Incredibly, it seems that all of my relatives have been summoned to their demise in the dark. Uncle Stefan-Kingston died the night before his body was found, my mother died at night, and even my father died at night. Am I set to die at night? Is the haunter coming for me? Please, no, I refuse to go out that way. I will survive and avenge my family’s deaths.

I am torn though on what to believe, this is so crazy. The further I dig into my father’s journal, the more I don’t understand. All I know is that he loved me. He loved me so much it killed him.

According to his journal, he experienced everything that I am now and started to search for the stone, but never found it. He chronicled hearing voices and waking up in strange places. Although he heard the stories, read the journals, and knew what was coming; he pushed on. That is why he sent his pregnant wife out of town and continued with his plan to burn down the church before reuniting with his family later.

Unfortunately, he never made it, as his car was found on the side of the road. The look of complete terror rested on his face and yes, his car was saturated with a foul stench. There it goes again, the lights… Dammit, where is my flashlight? Maybe I should go buy a lantern, maybe that would be easier to find.

Tuesday, October 20, 2015

Dante’s Journal… Coincidence?



The odor has defeated me; it is too powerful to stand. It is the stench of something that does not belong in this world. When the odor is near, the Haunter of the Dark is not far behind… Journal of Dante Blake

This is almost exactly how I feel, although I am still unsure whom or what this Haunter is. I must be going crazy. The voices, this odor, they have to be in my head, they have to be. Incredibly, I am pretty sure that this strange smell is the same one I encountered just before I found my mother’s body. Personally, I thought it was just how dead bodies smelled, but now I think it was something more insidious, something evil.

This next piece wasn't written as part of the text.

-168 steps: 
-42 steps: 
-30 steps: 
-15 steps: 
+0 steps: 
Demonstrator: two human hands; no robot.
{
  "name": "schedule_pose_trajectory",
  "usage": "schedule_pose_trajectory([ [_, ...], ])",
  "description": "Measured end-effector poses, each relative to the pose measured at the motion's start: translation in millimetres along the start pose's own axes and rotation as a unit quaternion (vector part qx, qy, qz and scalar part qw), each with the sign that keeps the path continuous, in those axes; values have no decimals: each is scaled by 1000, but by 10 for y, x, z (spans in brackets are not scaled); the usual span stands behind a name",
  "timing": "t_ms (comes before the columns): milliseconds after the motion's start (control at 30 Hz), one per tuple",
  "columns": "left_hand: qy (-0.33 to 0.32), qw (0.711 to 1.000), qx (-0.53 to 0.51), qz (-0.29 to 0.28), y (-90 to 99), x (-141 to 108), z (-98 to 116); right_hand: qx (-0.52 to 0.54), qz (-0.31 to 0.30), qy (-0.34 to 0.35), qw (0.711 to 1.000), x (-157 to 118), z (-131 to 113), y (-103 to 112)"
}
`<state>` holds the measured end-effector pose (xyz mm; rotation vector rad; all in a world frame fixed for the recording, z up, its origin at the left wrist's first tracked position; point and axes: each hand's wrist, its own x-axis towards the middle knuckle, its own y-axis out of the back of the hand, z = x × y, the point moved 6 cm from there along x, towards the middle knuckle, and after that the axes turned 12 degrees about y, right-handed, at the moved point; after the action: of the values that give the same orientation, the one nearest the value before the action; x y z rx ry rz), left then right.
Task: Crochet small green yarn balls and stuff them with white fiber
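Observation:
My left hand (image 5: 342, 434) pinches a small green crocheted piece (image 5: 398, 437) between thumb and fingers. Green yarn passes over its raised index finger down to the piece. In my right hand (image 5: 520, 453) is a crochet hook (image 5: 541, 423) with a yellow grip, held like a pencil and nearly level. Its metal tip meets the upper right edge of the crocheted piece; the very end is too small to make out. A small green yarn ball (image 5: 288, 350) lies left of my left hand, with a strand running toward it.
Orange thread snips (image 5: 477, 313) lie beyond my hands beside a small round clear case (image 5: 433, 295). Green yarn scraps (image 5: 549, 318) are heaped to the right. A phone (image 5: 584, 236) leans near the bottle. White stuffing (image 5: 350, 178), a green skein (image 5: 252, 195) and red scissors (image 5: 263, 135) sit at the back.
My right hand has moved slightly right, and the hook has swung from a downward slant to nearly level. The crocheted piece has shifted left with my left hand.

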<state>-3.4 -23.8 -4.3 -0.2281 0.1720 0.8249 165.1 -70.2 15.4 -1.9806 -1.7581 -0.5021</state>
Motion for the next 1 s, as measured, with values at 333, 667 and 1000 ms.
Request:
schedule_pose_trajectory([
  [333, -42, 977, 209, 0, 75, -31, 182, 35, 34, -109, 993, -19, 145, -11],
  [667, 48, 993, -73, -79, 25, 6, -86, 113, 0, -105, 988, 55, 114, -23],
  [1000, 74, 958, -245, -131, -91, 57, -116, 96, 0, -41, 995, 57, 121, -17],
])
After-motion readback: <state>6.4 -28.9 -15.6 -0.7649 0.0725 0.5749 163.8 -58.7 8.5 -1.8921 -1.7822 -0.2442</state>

At least I didn’t summon anything when I recited that passage from the journal. Hey, wait, why do my lights keep flickering, I paid the bill last week? Figures, where is my flashlight?

Monday, October 19, 2015

This Smell, It's, It's Overwhelming

God, make that smell go away. What is it, oh, death, it has to be death. I know that uncle Robert chronicled encounters with some type of putrid, rot infested stench. Of course, he didn’t go into great detail on the scent and where it came from. Could this be it? Could this be that scent? Incredibly, uncle Robert was not the only one to mention this otherworldly aroma; both Stefan and Dante referenced some type of odor in their journals as well.

One of the interesting particulars that I discovered were the eyewitness reports of Stefan, days before his death and they all point to the fact that he was never seen without his handkerchief. I wonder, was this because of the odor? Was he being tortured by this invisible decay, and the remnants of the maggot riddled bile that has saturated the air? One could only imagine, I can. This smell is overwhelming, in many ways, worse than the voices.

Uncle, mother, father, what can I do to make this nightmare go away? I am tired of wearing this damn mask. How can I survive? There is a passage in Uncle Robert’s journal, I don’t understand it, it appears to be in Latin, or some other language, but it does sit near the section that mentions the rancid redolence. Maybe I should read it aloud, that’s what they always do in movies, isn’t it?

Vocate ad Vetus Ones

ut resurgat

Da nobis absolutio

nos tibi cthulhu

What’s that sound, wind? Where did that come from? Please, no, stop, no…

Saturday, October 17, 2015

I’m Sorry, But These Voices…



Sorry I left so abruptly earlier, but these voices, they are driving me insane. Uncle, who, what, should I call? Azathoth, Yog-Sothoth, father, someone please help me; make these voices shut up. While I can’t understand everything they say between the screams and whispers, I can feel them pushing me to find something; destroy something. What should I do? Why is this stone so important?

Who will believe me? The cops? Yeah, that’s a funny one. Hello officer, some unseen cult is stalking me and they want to sacrifice me to their centuries old light fearing demon…I can see it now, a trip to the nut house for me.


It’s funny, uncle Robert, and the others, they all spoke of hearing voices in their journals, maybe I should embrace them instead of making them go away. They all tried to block them out and get rid of them, but maybe I should listen. I could be looking at this all wrong, maybe there is a message masked inside, could they be trying to help me?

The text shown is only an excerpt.